Queste sono solo alcune delle domande che l’Osservatorio si pone e che sono a fondamento di questa sezione della rivista. È noto a tutti che molti sono i professionisti che lavorano con, nei e tramite i gruppi, secondo vertici differenti: basti pensare alle molteplicità dei contesti in cui le parole gruppo, equipe, sistema, contesto, colleghi, rete sono diventate parole chiave non facenti riferimento solo ad uno sfondo, ma a soggetti su cui porre attenzione e di cui prendersi cura; oppure, alla varietà di modelli di cui la psicologia dispone per comprendere ed intervenire in situazioni complesse e di cooperazione; o ancora, alle inclinazioni personali o agli interessi che i singoli professionisti hanno e che determinano nuove esperienze, interessanti sperimentazioni e terreni inesplorati.
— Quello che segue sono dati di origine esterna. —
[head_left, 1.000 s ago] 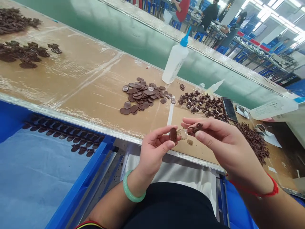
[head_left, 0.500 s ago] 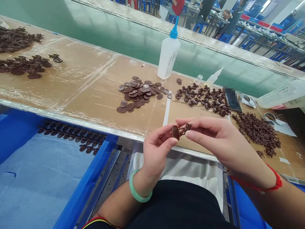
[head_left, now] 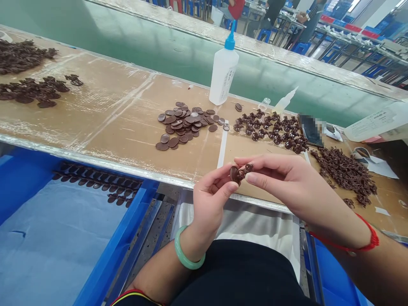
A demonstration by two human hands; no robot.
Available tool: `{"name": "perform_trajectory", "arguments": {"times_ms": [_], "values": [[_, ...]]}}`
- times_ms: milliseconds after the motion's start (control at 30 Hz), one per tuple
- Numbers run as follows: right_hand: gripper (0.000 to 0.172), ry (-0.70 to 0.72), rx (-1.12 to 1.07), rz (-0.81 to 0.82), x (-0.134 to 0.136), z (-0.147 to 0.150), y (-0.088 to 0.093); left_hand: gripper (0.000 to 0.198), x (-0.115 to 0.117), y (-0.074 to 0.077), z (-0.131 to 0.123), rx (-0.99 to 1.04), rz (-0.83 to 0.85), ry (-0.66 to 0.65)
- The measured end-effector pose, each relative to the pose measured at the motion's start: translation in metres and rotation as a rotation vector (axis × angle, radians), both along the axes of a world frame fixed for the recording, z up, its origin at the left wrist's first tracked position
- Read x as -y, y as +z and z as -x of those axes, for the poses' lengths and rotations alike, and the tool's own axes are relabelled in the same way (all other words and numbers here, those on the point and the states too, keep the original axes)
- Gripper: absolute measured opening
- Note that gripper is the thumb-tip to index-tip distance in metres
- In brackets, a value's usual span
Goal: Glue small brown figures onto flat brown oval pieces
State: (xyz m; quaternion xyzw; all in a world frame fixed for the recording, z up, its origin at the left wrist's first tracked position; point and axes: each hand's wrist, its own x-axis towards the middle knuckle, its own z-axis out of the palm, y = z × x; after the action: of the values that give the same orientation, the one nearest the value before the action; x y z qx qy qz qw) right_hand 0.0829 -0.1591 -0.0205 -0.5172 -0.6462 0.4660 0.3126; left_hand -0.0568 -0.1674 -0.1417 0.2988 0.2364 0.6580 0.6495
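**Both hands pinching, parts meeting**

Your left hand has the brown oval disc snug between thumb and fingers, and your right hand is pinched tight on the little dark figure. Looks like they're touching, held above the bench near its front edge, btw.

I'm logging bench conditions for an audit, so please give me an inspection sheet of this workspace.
Surface: scuffed brown tabletop, whitish streaks.
Job's things: dark-brown oval disc and dark-brown openwork piece, apparently touching; pile of dark-brown oval discs.
Clutter: upright translucent bottle with blue nozzle; black rectangular phone.
Grip: bare left hand pinches the disc; bare right hand pinches the piece.
Cables: nothing seen.
Surroundings: long green strip behind the tabletop; blue plastic tray at lower left; person in red beyond.
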Motion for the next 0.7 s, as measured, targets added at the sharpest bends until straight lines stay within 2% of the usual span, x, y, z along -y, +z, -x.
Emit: {"name": "perform_trajectory", "arguments": {"times_ms": [700], "values": [[0.011,-0.001,0.041,-0.02,-0.0003,-0.004,-0.0064,0.033,0.0001,-0.0031,-0.0068,-0.018,0.056,0.006]]}}
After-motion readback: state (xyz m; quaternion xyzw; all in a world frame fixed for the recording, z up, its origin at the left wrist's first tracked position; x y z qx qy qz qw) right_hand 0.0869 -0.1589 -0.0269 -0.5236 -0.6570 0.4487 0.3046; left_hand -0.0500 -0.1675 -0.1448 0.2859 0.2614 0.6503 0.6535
Cercare di gettare uno sguardo verso le riviste che si occupano di clinica e di ricerca con i gruppi diventa uno stimolo per conoscere cosa si dice e cosa si fa oggi: la rivista ripete così, ancora una volta, quell’eredità e quello spirito di aggregazione e confronto tra istituzioni diverse, che pensano gruppalmente, su cui si fonda appunto la COIRAG.